CONSELHO REGIONAL DE COIMBRA Por Anabela Veloso, Presidente do Conselho Regional de Coimbra da Ordem dos Solicitadores e dos Agentes de Execução

Descreva-nos, sucintamente, a história do seu Conselho Regional. Vamos, então, a uma visita rápida pelo nosso passado recente e pelo presente. Após uma pesquisa rápida pelas Bibliotecas Digitais UC Digitalis, encontrámos diversos números de jornais, como a “Gazeta de Coimbra”, o jornal mais antigo de Coimbra e com mais tiragem do distrito. Recordamos anos de referência, tais como 1911-1912, 1920-1921, 1928, épocas díspares, mas de um passado não tão longínquo, que nos fazem reviver memórias. Nesta altura, a nossa profissão era apelidada de Solicitador Encartado, sendo publicitada da seguinte forma: “Encarrega-se de tratar de todos os serviços judiciaes e pendencias de todas as repartições publicas, administração de bens, compra e venda de propriedade e papeis de credito, etc”. O título de Solicitador Encartado foi atribuído pelo Meritíssimo Juiz do Tribunal da Comarca, que também controlava o número de inscritos por localidades. A tão afamada Rua da Sofia, em Coimbra, era a rua onde mais Solicitadores Encartados tinham o seu “Escriptorio”. Sim, porque para existirem Conselhos Regionais, temos de contar com os nossos mais preciosos, os nossos Associados. Nos anos de 1900–1928, os Associados contavam com os Conselhos Distritais de Lisboa, Porto e Coimbra. São memórias públicas e que tão boas são de recordar. Um dos momentos mais marcantes da história dos Solicitadores, relembra-nos a “Gazeta de Coimbra”, foi em 1928. No primeiro fim de semana de dezembro, pelas 14h30, os Solicitadores encontraram-se para a realização da “assembleia magna dos Conselhos Distritais da Camara de Solicitadores”, com a finalidade de discutir o projeto de regimento da mesma Câmara. Escrevia-se à data que, “no esplendido hall do Palacio de Justiça os solicitadores que formam os conselhos distritais de Lisboa, Porto e Coimbra e outras que vieram a Coimbra movidos pelo seu natural espirito de classe, muito embora não podessem tomar parte nos trabalhos desta reunião reservada aos referidos conselhos.”. Portanto, a casa dos Solicitadores Encartados era o Palácio da Justiça em Coimbra e, passadas mais de nove décadas, esta continua a ser a nossa casa e que tão bem nos sabe acolher.
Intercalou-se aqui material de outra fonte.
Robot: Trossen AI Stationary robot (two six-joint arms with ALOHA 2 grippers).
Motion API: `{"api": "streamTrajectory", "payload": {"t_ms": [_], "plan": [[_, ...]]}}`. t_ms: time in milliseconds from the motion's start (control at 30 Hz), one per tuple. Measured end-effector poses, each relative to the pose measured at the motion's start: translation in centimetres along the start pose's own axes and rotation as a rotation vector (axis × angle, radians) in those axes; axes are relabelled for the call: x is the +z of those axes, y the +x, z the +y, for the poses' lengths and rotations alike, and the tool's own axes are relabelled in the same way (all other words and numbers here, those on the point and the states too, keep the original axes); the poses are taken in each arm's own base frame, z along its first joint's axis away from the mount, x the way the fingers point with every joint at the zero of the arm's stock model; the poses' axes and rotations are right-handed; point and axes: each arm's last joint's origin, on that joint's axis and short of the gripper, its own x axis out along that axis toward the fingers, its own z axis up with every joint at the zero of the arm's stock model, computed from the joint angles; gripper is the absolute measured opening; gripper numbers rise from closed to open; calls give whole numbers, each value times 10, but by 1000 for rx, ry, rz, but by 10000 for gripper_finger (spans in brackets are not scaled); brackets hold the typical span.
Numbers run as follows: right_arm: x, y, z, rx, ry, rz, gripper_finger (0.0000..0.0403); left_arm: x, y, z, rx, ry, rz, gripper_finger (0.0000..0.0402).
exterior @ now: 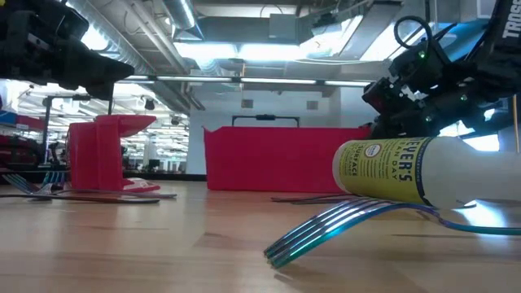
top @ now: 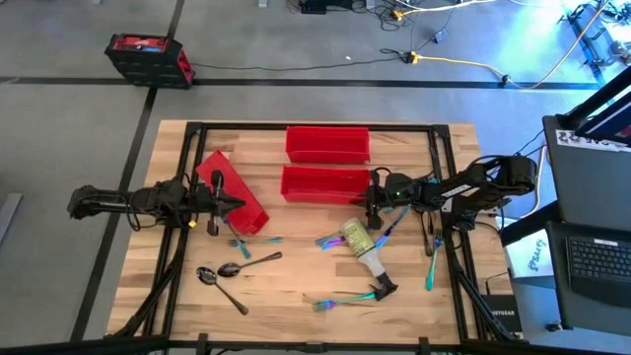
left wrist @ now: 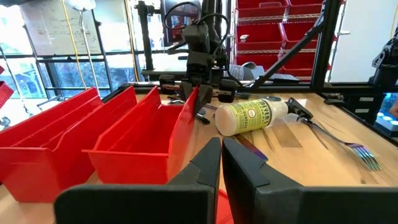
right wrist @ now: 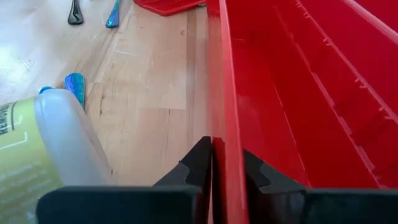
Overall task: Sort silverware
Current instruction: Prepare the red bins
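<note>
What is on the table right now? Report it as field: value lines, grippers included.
Right gripper: shut on the end wall of the middle red bin
Left gripper: shut, above the tilted red bin
Back red bin: untouched
Spray bottle: lying on its side
Silverware: scattered on the wooden table

The surface (top: 296, 286) is pale butcher-block wood, smooth with a dull sheen. The long rectangular red bins (top: 326, 144) are glossy moulded plastic (ribbed on the inner walls in the right wrist view). The slim iridescent blue-teal forks (exterior: 326, 228) are polished metal; two dark bronze spoons (top: 219, 273) look duller. The spray bottle (left wrist: 252, 116) is translucent plastic with a yellow-green paper label. The black fingers (left wrist: 205, 171) look matt.
</note>
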Motion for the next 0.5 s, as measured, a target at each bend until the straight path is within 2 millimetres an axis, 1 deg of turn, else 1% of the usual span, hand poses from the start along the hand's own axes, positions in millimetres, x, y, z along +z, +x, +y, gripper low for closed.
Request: {"api": "streamTrajectory", "payload": {"t_ms": [167, 500], "plan": [[-1, 0, -2, -54, 13, 12, 21, 0, 0, 0, 0, 0, 0, 1], [-1, 0, -1, -34, 27, 11, 21, 0, 0, 0, 0, 0, 0, 1]]}}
Estas boas relações têm sido férteis e vieram para ficar, sendo reconhecida a competência dos Solicitadores. Quanto a isso, o Conselho Regional de Coimbra (CRC) da OSAE, agora renovado, tem feito um trabalho altruísta, dedicado, afeiçoado e, sem

30

dúvida, próximo dos órgãos de soberania. Por exemplo, no passado dia 5 de março, promovemos uma visita ao Palácio da Justiça do Tribunal da Relação de Coimbra e, realmente, aquela continua a ser a nossa casa. Para finalizar este pequeno resumo da nossa história, gostaria de falar de Avelino Paredes e da homenagem que lhe fizemos. Foi ele que emprestou o seu nome a uma das salas existentes nas nossas atuais instalações, que reabriram em 2016, na Avenida Fernão de Magalhães, na baixa de Coimbra. E é exatamente aqui, na sede da OSAE, na região Centro, que estamos disponíveis para o receber. São estas algumas das memórias públicas, e que bom é este recordar. Quantos associados da OSAE pertencem ao seu Conselho Regional? Considerando os números de referência de 31 de dezembro de 2019, o CRC tem 692 associados: 518 são Solicitadores e 174 são Agentes de Execução, sendo que estes últimos incluem 52 que exercem unicamente a função de Agentes de Execução e 122 que são também Solicitadores. Quantos colaboradores fazem parte da equipa do seu Conselho Regional? Atualmente o CRC conta com a colaboração de dois seres humanos excecionais, que para além de desenvolverem um trabalho fantástico, levam a sério o trabalho em equipa, fazendo com que este funcione e se torne motivador, o que se traduz em resultados muito positivos e visíveis. São eles Armando Matias e Carina Correia. Como é o dia a dia no seu Conselho Regional? Já dizia o filósofo Confúcio “Escolhe um trabalho de que gostes e não terás que trabalhar nem um dia na tua vida”. Assim é o dia a dia quer dos dirigentes, quer dos colaboradores do CRC. A receita é juntar motivação e prazer às atividades a que nos propomos, o que resulta num bom ambiente de trabalho e isso reflete-se nos nossos Associados. Como refere Armando Matias, “Dia sim, dia sim, o CRC é uma verdadeira equipa! Dia sim, dia sim, o CRC são as PESSOAS!” Já para Carina Correia, “O dia a dia no CRC é cheio de boa disposição, trabalho e sempre com uma equipa pronta a ajudar!” Esta é a equipa do CRC da OSAE, a nossa equipa!


CONSELHOS REGIONAIS

Quais são as principais atividades desenvolvidas? Não nos cingindo ao Estatuto da Ordem dos Solicitadores e dos Agentes de Execução (EOSAE), e indo um pouco mais à prática da casa, o CRC, através dos seus serviços administrativos, garante o tratamento diário de todos os pedidos de inscrição, suspensão, cancelamento, cessação de suspensão, alterações de morada, inscrições e cancelamentos de inscrições de empregados forenses e, ainda, substituições e desassociações de Agentes de Execução, desta forma apoiando, sempre que necessário, de forma direta ou indireta, os respetivos Colégios Profissionais e os seus representantes. De forma equivalente, o CRC, através dos seus serviços administrativos, cuida da faturação de eventos organizados pela OSAE e pelos seus Conselhos Regionais. Apoia também, sempre que necessário, as formações e estágios. Em suma, acreditamos que, aos olhos de quem julga, o CRC é perseverante na atividade, próximo, direto e pró-ativo.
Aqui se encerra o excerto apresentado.